Die Ostsee, das größte Brackwassermeer der Welt, ist ein Überbleibsel der Eiszeit. Vor rund 12 000 Jahren sammelte sich das Wasser der abschmelzenden Gletscher in einer riesigen Senke. Das Kattegat verbindet Ostsee und Nordsee und wird gerne der Ostsee zugeschlagen, ist aber historisch sowie biologisch kein Teil der Ostsee.
Die Wassermenge der Ostsee beträgt 21.631 km³ oder rund 22 Billiarden Liter, die Fläche rund 413 000 km² einschließlich Kattegat, ohne 390 000 km². Die tiefste Stelle ist mit 459 m das Landsorttief, zweittiefste Stelle: 249 m das Gotlandtief und die durchschnittliche Tiefe 52 m.
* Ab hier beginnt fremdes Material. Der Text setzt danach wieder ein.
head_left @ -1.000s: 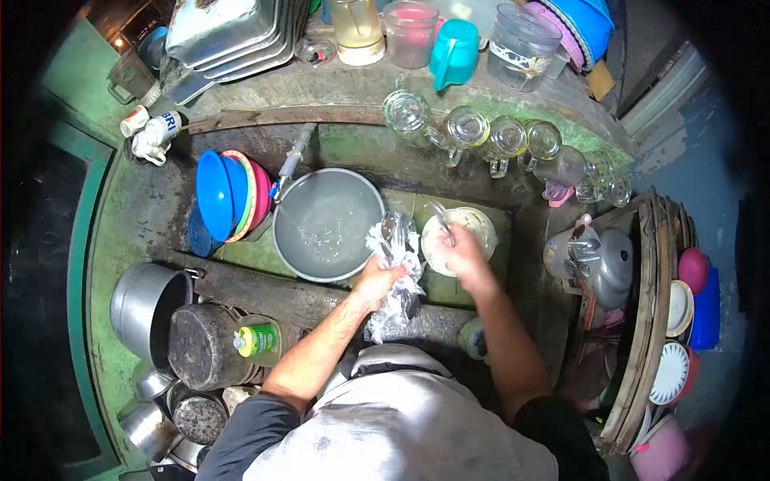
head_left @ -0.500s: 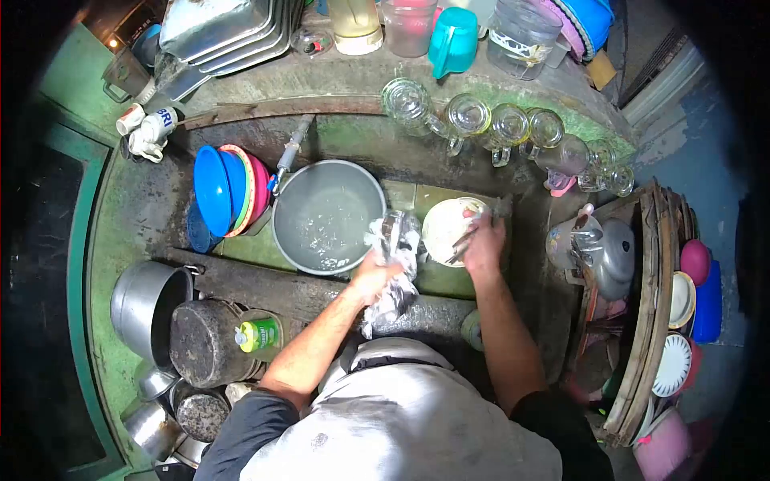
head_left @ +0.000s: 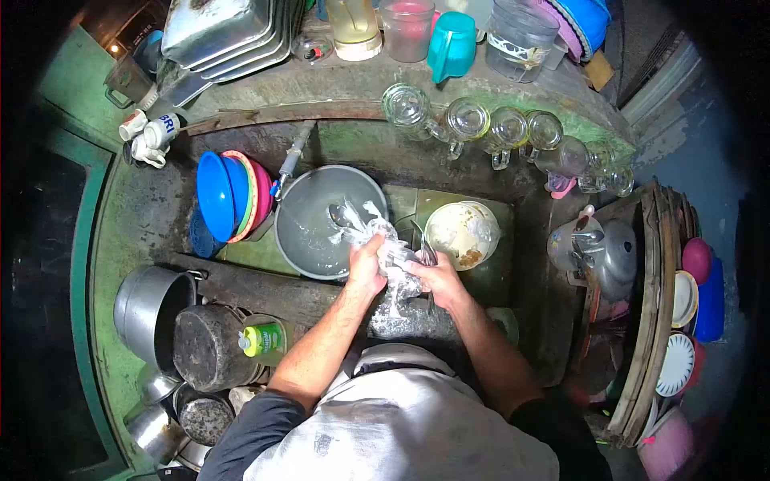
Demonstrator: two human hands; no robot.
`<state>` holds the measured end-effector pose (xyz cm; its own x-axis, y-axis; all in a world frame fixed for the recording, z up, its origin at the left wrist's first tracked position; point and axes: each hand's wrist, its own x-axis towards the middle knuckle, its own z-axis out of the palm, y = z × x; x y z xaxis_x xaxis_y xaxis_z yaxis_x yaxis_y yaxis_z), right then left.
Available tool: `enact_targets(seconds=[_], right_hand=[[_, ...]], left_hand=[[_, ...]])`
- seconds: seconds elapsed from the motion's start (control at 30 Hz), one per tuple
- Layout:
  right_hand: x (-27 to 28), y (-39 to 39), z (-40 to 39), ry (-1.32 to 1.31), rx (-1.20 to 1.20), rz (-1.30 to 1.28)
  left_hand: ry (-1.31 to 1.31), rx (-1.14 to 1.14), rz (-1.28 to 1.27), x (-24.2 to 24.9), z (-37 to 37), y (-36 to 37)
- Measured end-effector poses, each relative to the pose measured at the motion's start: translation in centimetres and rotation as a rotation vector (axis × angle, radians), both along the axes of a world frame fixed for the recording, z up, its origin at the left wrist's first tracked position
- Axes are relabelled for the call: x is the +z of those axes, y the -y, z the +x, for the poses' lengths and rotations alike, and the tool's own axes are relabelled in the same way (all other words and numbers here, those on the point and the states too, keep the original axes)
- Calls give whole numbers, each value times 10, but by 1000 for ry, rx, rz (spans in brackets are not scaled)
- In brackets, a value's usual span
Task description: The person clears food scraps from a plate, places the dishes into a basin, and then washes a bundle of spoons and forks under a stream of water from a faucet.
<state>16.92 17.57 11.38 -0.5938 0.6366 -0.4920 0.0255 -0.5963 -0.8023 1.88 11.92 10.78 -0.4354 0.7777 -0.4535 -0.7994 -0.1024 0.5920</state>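
My left hand (head_left: 367, 268) is closed round a crumpled clear plastic bag (head_left: 391, 255), which hangs partly over the rim of the grey basin (head_left: 297, 232). My right hand (head_left: 439, 280) is closed on some metal cutlery (head_left: 428, 255), its fingertips touching the bag's right side. Water and a little foam lie in the basin. Just right of my right hand is a white bowl (head_left: 481, 224) with pale and brown food remains.
Blue and pink bowls (head_left: 215, 197) lean left of the basin. Dark pots (head_left: 200, 349) and a green bottle (head_left: 261, 339) stand at the lower left. Glass mugs (head_left: 467, 120) line the back ledge; a wooden rack (head_left: 646, 321) is on the right.
My right hand has moved left, out of the white bowl, bringing the cutlery against the bag. My left hand has shifted slightly up with the bag, now partly over the basin.
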Motion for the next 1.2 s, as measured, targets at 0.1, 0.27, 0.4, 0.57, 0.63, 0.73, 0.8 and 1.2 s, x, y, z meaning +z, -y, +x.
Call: enact_targets(seconds=[0.1, 0.27, 0.4, 0.57, 0.63, 0.73, 0.8, 1.2], right_hand=[[-1, -7, 7, -24, -50, -222], [3, -32, 37, -3, -47, -238], [-13, -52, 45, -162, -281, -402], [-29, -49, 30, -419, -521, -393], [-18, -46, 19, -391, -602, -410], [-1, -34, 4, -317, -577, -312], [-8, -25, 2, -248, -509, -131], [33, -36, -4, 22, -143, 346]], left_hand=[[-68, 21, 32, -2, -4, 2], [-148, -48, -29, -2, -17, 14], [-345, -110, 24, -18, 6, 18], [-359, -287, 7, -4, 40, 11], [-343, -277, 18, -1, 46, 8], [-395, -330, 30, 13, 48, 6], [-417, -314, 9, 3, 53, 2], [-567, -594, -15, 4, 17, 13]])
Der Salzgehalt liegt zwischen 0,3 und 1,7 Prozent.
Die Küstenlänge misst als Folge zahlreicher Buchten und Schären rund 20.000 km.


Schon gewusst?
Ein „Donnerkeil“ sieht aus wie eine Geschoss-Spitze. Unsere Vorfahren glaubten, es wären die Spitzen der Blitze, die der germanische Gott Donar auf die Erde schleuderte.
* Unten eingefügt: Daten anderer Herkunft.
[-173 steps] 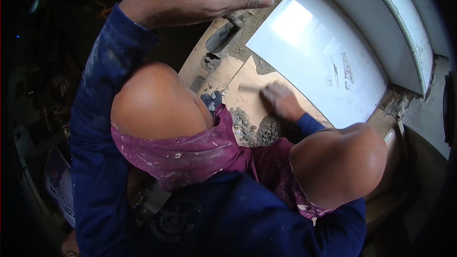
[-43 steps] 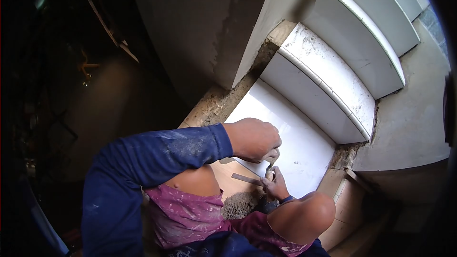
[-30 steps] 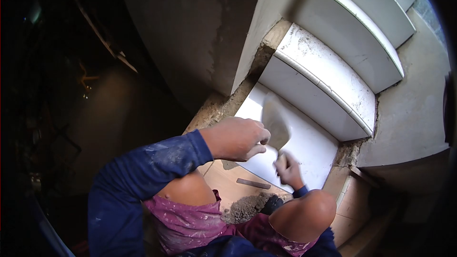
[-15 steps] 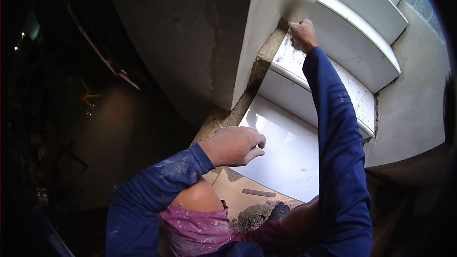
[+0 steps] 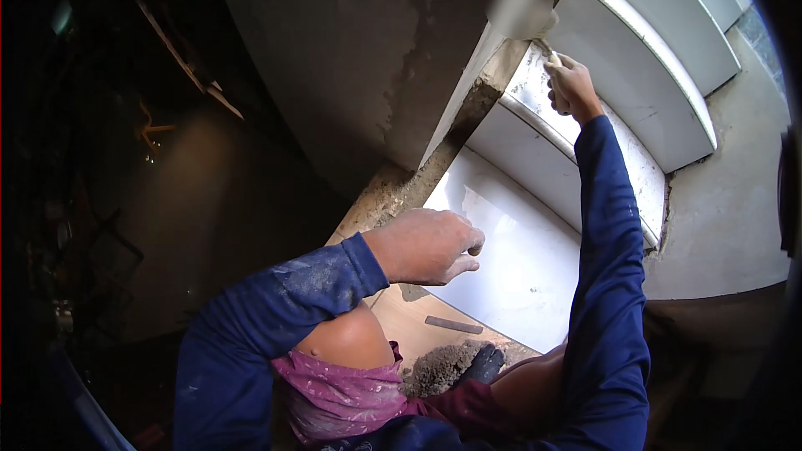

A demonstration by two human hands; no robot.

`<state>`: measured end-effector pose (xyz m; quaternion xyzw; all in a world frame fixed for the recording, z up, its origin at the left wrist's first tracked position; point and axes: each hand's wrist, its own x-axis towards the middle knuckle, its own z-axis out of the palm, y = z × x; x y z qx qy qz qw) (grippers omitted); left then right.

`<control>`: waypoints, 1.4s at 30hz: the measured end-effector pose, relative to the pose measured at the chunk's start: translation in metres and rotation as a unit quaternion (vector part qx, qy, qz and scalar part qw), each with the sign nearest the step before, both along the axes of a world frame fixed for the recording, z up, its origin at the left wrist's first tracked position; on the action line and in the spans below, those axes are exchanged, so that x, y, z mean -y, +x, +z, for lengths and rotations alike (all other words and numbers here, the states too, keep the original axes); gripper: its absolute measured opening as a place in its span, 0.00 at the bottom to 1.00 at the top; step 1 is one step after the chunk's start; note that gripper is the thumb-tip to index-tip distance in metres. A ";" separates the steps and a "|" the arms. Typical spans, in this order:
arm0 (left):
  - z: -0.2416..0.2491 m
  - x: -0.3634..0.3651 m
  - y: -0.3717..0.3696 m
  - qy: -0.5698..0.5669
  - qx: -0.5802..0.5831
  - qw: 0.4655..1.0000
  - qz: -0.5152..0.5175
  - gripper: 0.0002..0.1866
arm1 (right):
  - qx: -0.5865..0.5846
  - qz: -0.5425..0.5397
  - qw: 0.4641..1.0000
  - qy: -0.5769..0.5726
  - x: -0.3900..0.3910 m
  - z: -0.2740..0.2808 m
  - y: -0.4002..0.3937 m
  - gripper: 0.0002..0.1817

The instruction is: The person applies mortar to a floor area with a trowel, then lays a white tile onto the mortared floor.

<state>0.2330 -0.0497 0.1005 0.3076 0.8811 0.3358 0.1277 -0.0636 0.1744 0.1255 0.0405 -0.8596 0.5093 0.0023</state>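
My right hand is closed around the pale handle of a trowel, out over a white stair tread. The trowel's blade end is at the rough edge by the wall and is smeared by a blur. My left hand hangs above the lower white tile, its wrist near my bent knee. Its fingers are loosely curled, thumb and forefinger apart, with nothing seen between them. The undersides of those fingers are hidden.
White steps climb to the upper right beside a grey wall. A dark panel stands left of the rough mortar strip. Near my feet lie a mortar heap and a flat dark strip.
My right hand has shifted right and slightly down, and the trowel's handle now shows. My left hand sits a little further right and higher. The whole view has tilted slightly.
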 end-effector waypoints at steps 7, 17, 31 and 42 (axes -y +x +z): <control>0.010 0.011 0.003 0.003 0.004 1.000 0.008 0.14 | 0.084 0.013 0.988 0.131 -0.076 0.022 0.017 0.14; 0.015 -0.004 0.000 -0.009 0.011 1.000 -0.004 0.15 | 0.203 -0.032 0.978 0.019 -0.108 -0.011 0.021 0.16; 0.016 -0.022 0.002 -0.005 -0.014 0.999 -0.040 0.16 | 0.010 0.000 0.999 -0.033 0.021 -0.026 0.111 0.26; 0.018 -0.020 0.009 0.005 -0.033 0.998 -0.056 0.14 | -0.055 -0.021 0.998 -0.035 0.042 -0.108 0.135 0.26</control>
Doch es handelt sich um Fossilien aus der Kreidezeit, um Belemniten. Die versteinerten Enden der kalmarähnlichen Tintenfische findet man am Strand. Es sind meist nur Bruchstücke, manchmal etwas längere Spitzen und wenn man Glück hat auch bis zu zwölf Zentimeter lange „Donnerkeile“.